Peter Kingwatsiak on trial in connection with death of step-brother, Mappalak Adla

By THOMAS ROHNER

RCMP lead Peter Kingwatsiak of Cape Dorset to an RCMP truck during a break on day one of his first-degree murder trial in Iqaluit June 22. Kingwatsiak is accused of killing his step-brother in a jealous rage. (PHOTO BY THOMAS ROHNER)


RCMP lead Peter Kingwatsiak of Cape Dorset to an RCMP truck during a break on day one of his first-degree murder trial in Iqaluit June 22. Kingwatsiak is accused of killing his step-brother in a jealous rage. (PHOTO BY THOMAS ROHNER)

Peter Kingwatsiak planned and deliberately murdered his step-brother in a jealous rage in 2010 — that’s what the Crown prosecutor will try to prove in a murder trial that got underway at the Nunavut Court of Justice in Iqaluit June 22.

Kingwatsiak, 23, is charged with first-degree murder in connection with the death of Mappaluk Adla, 21, in an incident alleged to have taken place at Adla’s home on Sept. 20, 2010.

Kingwatsiak is also charged with one count of breaking and entering with intent to commit an indictable offence, in relation to an assault alleged to have occurred earlier that same night at the home of Kingwatsiak’s uncle.

In her opening remarks, Crown prosecutor Amy Porteous said the accused has admitted to many of the allegations made in this case, including causing the death of Adla by shooting him in the forehead at close range.

“The Crown seeks to prove that this was a murder that was planned and deliberate,” Porteous said.

Kingwatsiak has also admitted to slashing his uncle, Manu Kingwatsiak, across the face with a knife, not long before the shooting incident, Porteous said.

The question is whether the accused had lawful permission to enter his uncle’s house, Porteous said, adding that the Crown believes the accused was not welcome there.

During the judge-alone trial, presided over by Justice Bonnie Tulloch, the court will hear Crown evidence that Kingwatsiak was “fixated” on a girl he believed was involved with his step-brother, Porteous said.

The court will also hear evidence that Kingwatsiak, “seems to have talked about little else [other] than killing Mappaluk Adla in the days before he did so,” Porteous said.

In his opening statements, defence lawyer James Morton told Tulloch that he will argue his client, who is expected to testify later at trial, was intoxicated from sniffing gasoline and under considerable emotional stress at the time of shooting Adla.

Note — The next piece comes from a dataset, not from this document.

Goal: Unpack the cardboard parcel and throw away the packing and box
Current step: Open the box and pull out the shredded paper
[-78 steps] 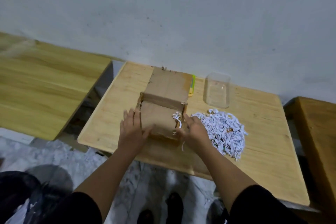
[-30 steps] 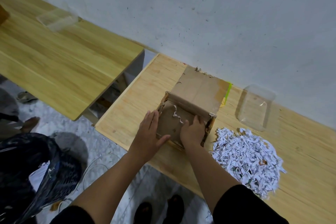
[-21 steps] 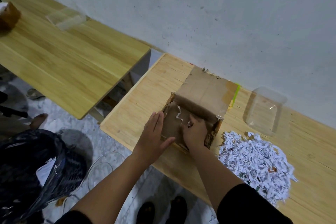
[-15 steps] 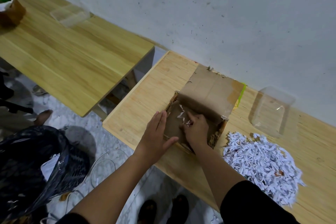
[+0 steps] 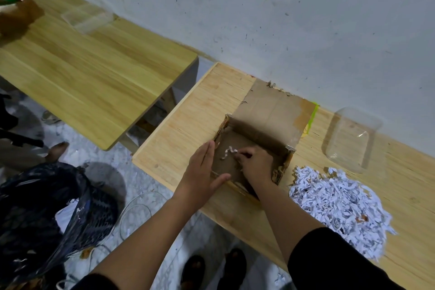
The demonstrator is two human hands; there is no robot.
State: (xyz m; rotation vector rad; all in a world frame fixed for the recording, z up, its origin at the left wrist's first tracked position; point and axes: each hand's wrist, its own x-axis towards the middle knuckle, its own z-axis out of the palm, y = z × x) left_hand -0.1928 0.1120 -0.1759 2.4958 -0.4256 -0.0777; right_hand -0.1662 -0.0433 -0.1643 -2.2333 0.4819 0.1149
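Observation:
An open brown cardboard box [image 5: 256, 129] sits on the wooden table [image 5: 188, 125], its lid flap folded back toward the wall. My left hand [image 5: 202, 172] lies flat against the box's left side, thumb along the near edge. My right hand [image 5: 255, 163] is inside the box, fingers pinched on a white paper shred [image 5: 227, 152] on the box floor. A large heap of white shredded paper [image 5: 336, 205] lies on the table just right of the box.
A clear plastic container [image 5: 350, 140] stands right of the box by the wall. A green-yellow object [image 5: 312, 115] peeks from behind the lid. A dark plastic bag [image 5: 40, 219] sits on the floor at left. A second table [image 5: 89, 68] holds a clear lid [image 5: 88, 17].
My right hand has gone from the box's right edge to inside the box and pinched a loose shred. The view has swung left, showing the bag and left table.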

“The question for you will be, did Peter Kingwatsiak, at the time, have the specific intent necessary for murder? Did he have the capacity for that, and if he did, did he act in a planned and deliberate fashion?” Morton said to Tulloch.

In addition to his client, Morton said he plans to call a pharmacologist as well as a psychologist to testify for the defence.

The Crown called Philip Klassen, a forensic psychiatrist, as its first witness on the morning of June 22.

Klassen began testifying about the accused’s state of mind on Sept. 20, 2012.

The trial is scheduled for five days but two witnesses from Cape Dorset, expected to testify today, have been delayed because of weather.

It is unclear if those delays will impact the trial’s current schedule.